La revolución que llevó a Talleres de Córdoba a estar peleando un cupo en la Libertadores

Palestino
buscará la fase de grupos de la Copa Libertadores, pero antes debe
superar a Talleres de Córdoba (Argentina) cuyo primer duelo terminó
igualado 2-2 en el Estadio Mario Kempes de la ciudad transandina.

Al
igual, que los “tetracolores”, el conjunto de la “T” -como se le
conoce- se encuentra en un momento estelar, siendo participe de un
certamen internacional, algo impensado hace 15 años.

El
club quebró en 2004 y en las temporadas siguientes sufrió en el
infierno de la división Argentino A -equivalente a la 3ª división-,
donde estuvo casi una década.

La
administración estuvo en manos de un juez durante diez años, hasta que
en 2014 los socios escogieron una nueva directiva, liderada por Andrés
Fassi, un expreparador de arqueros argentinos que hizo carrera en
México, trabajando a la par en su labor de vicepresidente del Grupo
Pachuca.

Basándose en el modelo del club mexicano del mismo nombre, asumió el desafío en Córdoba.

“Agarré
un Talleres de 50 mil personas insultando, con personas en un acto de
violencia inaceptable, rompiendo vidrios, autos, insultando a jugadores,
directivos, técnicos”, recuerda Fassi.

Se
implementó un plan de desarrollo estratégico, lo que significaba
profesionalizar todas las gestiones del club, no solamente en lo
deportivo, sino que también lo comercial, lo logístico, las
comunicaciones, la seguridad.

“Hay
que mostrar un modelo de gestión totalmente distinto al de los últimos
40 años. De una vez hay que enaltecer valores y códigos diferentes a los
históricos. Hay que cambiar esa mentalidad y cultura que se ha
impregnado en un fútbol con sociedades sin fines de lucro totalmente
mentirosas”, fue el diagnostico del dirigente.

Con
Fassi llegó Frank Darío Kudelka –hoy cuestionado en Universidad de
Chile- al banquillo y gracias al DT argentino los logros deportivos.
Tras encadenar 38 partidos sin perder, Talleres ascendió desde el Torneo
Federal A, la Segunda División B del fútbol argentino, que sirvió como
lanzadera definitiva para el club cordobés.

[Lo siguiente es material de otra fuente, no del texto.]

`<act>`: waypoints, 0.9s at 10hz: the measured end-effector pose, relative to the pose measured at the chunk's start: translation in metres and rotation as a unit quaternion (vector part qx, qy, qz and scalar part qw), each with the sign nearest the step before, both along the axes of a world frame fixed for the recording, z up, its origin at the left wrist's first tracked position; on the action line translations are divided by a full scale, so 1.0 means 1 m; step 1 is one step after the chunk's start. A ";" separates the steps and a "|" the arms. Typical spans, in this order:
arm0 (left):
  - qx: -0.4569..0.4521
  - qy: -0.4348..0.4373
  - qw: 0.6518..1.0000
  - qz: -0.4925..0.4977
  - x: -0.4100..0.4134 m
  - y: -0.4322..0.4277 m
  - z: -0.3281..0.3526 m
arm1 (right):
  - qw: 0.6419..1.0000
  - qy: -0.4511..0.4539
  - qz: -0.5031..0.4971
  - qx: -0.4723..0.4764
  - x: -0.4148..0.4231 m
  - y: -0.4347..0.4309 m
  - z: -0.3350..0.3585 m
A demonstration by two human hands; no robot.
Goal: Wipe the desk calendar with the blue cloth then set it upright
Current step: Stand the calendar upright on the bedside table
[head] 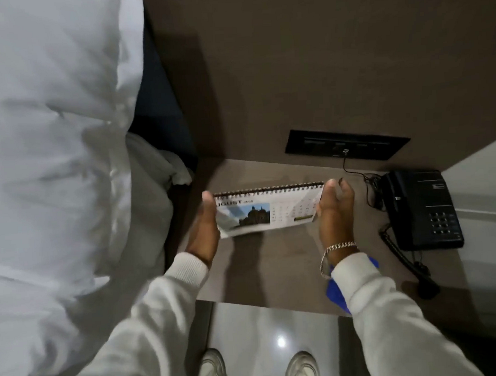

Y posteriormente logró el ascenso a la Primera División en
2016. En la principal serie tuvo campañas destacadas, como fue el caso
de la temporada anterior, que le permitió clasificar a las etapas
preliminares de la Copa Libertadores. Antes de enfrentar a Palestino,
había dejado en el camino nada menos que al poderoso Sao Paulo, con un
marcador global de 2-0.

Hoy,
Talleres tiene más de cincuenta mil socios –algo poco usual en el
fútbol argentino- y se practican diversas disciplinas como basket,
patín, voley, karate, futsal, hockey y fútbol femenino, entre otras.

A pesar de su gran presente, el mandamás de Talleres de Córdoba, advierte que debe haber
cambios profundos en la gestión para asegurar estabilidad para seguir
siendo competitivo en la elite del fútbol argentino y en los certámenes
internacionales:

“Un
club definitivamente para ser sustentable tiene que poder cumplir un
montón de situaciones que tienen que ver con un modelo de gestión
administrativa. Bajo ese parámetro, hoy Talleres necesita vender
jugadores para poder mantenerse en esos números equilibrados, que nos
permitan seguir con la posibilidad de crecer”, sostuvo Fassi.

Algo que en los clubes de Chile se debe ver de la misma manera.